Key to Another World

“No, it’s true. All I remember is going through some kind of door, and then I was in your orchard, and . . .” Sara was trying to persuade him that she wasn’t making up things.

“Oh, yes. One of those doors connected to the apple trees,” Jay was having a good time. “Try a different door next time—maybe you’ll find yourself in a peach orchard!”

Jay thought his dumb joke was hilarious. Sara just groaned.

“I’m telling you the truth, Jay,” she was tired of this fooling around. “I don’t even know where I am, Ok?”

“So, you’re lost, then,” Jay wasn’t about to stop joking yet. “You should have told me that first—I ‘d have called 911!”

Sara ignored him; she didn’t know what he meant, besides. “Listen, I’m sorry I took a little tiny bite out of one of your precious sour apples; now, could you take me back to where I was so I can find the Door?”

“I’m sorry, Sara,” Jay finally stopped laughing. “But you don’t have to be so sarcastic. They really are great apples—when they’re ripe, of course!”

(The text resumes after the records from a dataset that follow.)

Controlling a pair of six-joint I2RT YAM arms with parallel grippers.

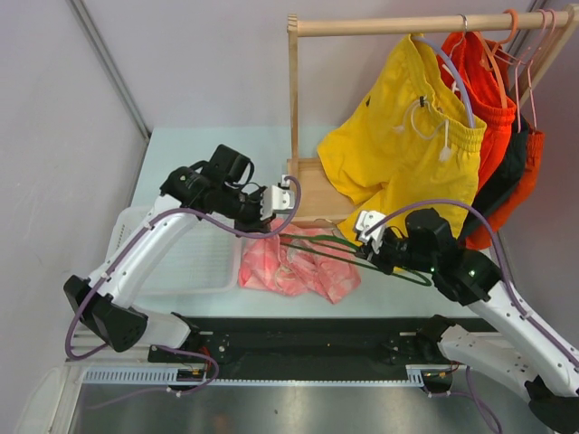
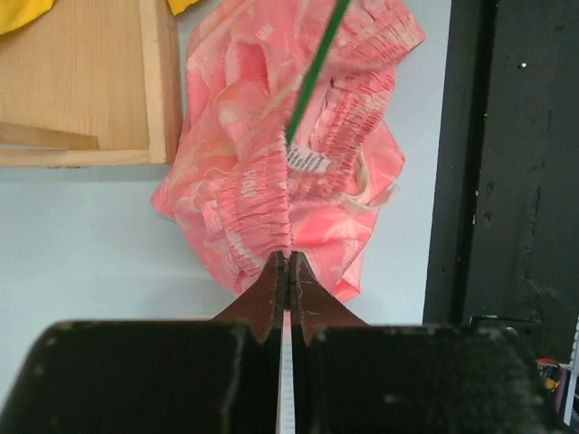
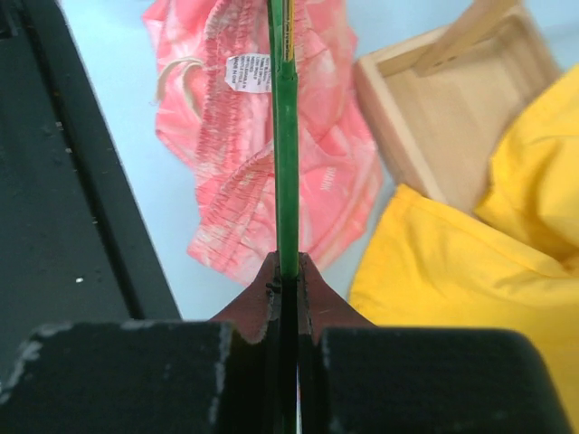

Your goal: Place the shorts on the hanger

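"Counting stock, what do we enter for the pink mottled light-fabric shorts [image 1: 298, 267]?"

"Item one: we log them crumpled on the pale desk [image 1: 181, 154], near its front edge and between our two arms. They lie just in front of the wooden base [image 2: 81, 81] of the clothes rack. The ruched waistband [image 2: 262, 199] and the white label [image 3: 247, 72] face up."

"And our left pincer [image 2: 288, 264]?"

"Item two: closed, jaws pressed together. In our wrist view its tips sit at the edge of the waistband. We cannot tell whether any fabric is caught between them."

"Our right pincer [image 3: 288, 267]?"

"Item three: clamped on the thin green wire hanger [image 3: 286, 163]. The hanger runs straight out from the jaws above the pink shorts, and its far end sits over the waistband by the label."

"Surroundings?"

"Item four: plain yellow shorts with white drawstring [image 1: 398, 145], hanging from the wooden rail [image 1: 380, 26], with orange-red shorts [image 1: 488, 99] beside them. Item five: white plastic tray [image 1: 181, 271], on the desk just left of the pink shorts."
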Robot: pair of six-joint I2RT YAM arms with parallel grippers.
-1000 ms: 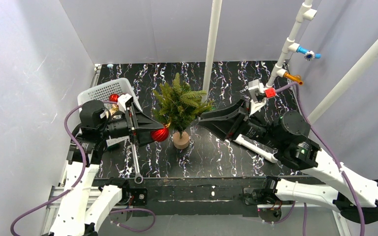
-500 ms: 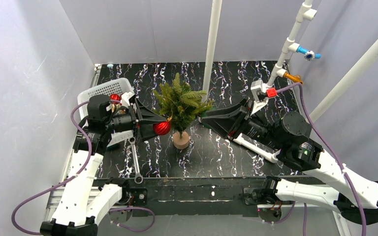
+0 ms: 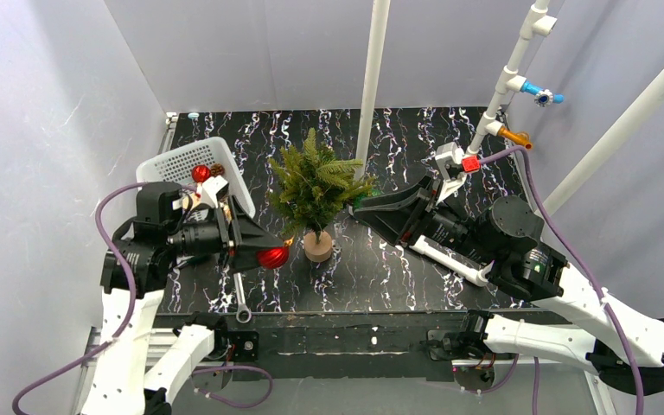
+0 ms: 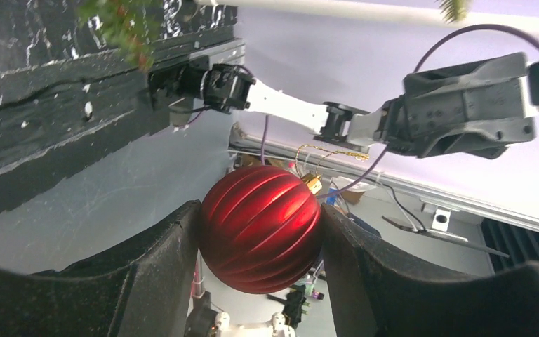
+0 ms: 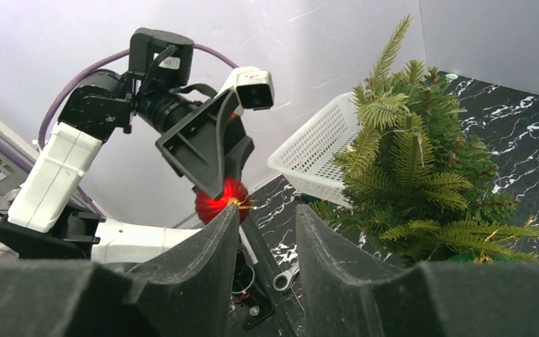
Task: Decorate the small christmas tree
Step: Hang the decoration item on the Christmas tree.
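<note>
Red, ribbed and glossy, a round ornament ball (image 4: pixel 260 228) is pinched at its sides between the two black fingers (image 4: pixel 161 260) of the left gripper (image 3: pixel 268 256). A small gold cap (image 4: pixel 314 184) sits on the ball, and a thin gold thread loop (image 4: pixel 326 149) rises from it. In the top view the ball hangs low at the left front of the small artificial green christmas tree (image 3: pixel 316 183). Its cap end is turned toward the tree, close to the lowest branches; whether it touches them cannot be told. The tree stands upright on its short round tan wooden base (image 3: pixel 317 247), near the middle of the black table with white marbled veins (image 3: pixel 415 130) and just in front of a white vertical pole (image 3: pixel 372 78).

The right gripper (image 5: pixel 265 239) lies at the tree's right side. Its black fingers (image 5: pixel 196 274) point at the middle branches and stand parted by a narrow gap with nothing between them. Their tips are near the foliage, but contact cannot be made out.

A white plastic lattice basket (image 3: pixel 177 162) sits at the rear left of the table, behind the left arm. It holds another red ball (image 3: pixel 200 173) and a small brown pinecone-like piece (image 3: pixel 217 169). A silver wrench (image 3: pixel 240 298) lies flat on the table near the front edge, close to the left gripper.
</note>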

“Now, why do you want to go back?” he asked seriously. “Aren’t your parents looking for you? We could always call them . . .”

Sara interrupted him, “No, they wouldn’t hear. I don’t even know how far away they are anyway.”

Jay was still for a while. “Ok. Let’s just say I’ll believe you—for now,” he glanced at Sara. “You want to go back to the orchard?”

“Yes . . . and, thanks for believing me,” she pondered over her next question. “Why, Jay?”

“I don’t know,” his face flushed. “Probably because . . . oh, I don’t know. Maybe you shouldn’t ask! Otherwise I might reconsider it.” He stood up, “So, let’s go. I’ve got to go to work in a couple hours—this shouldn’t take too long, right?”

She shook her head “no.”

Jay paused before going out. “Think we’ll need anything?”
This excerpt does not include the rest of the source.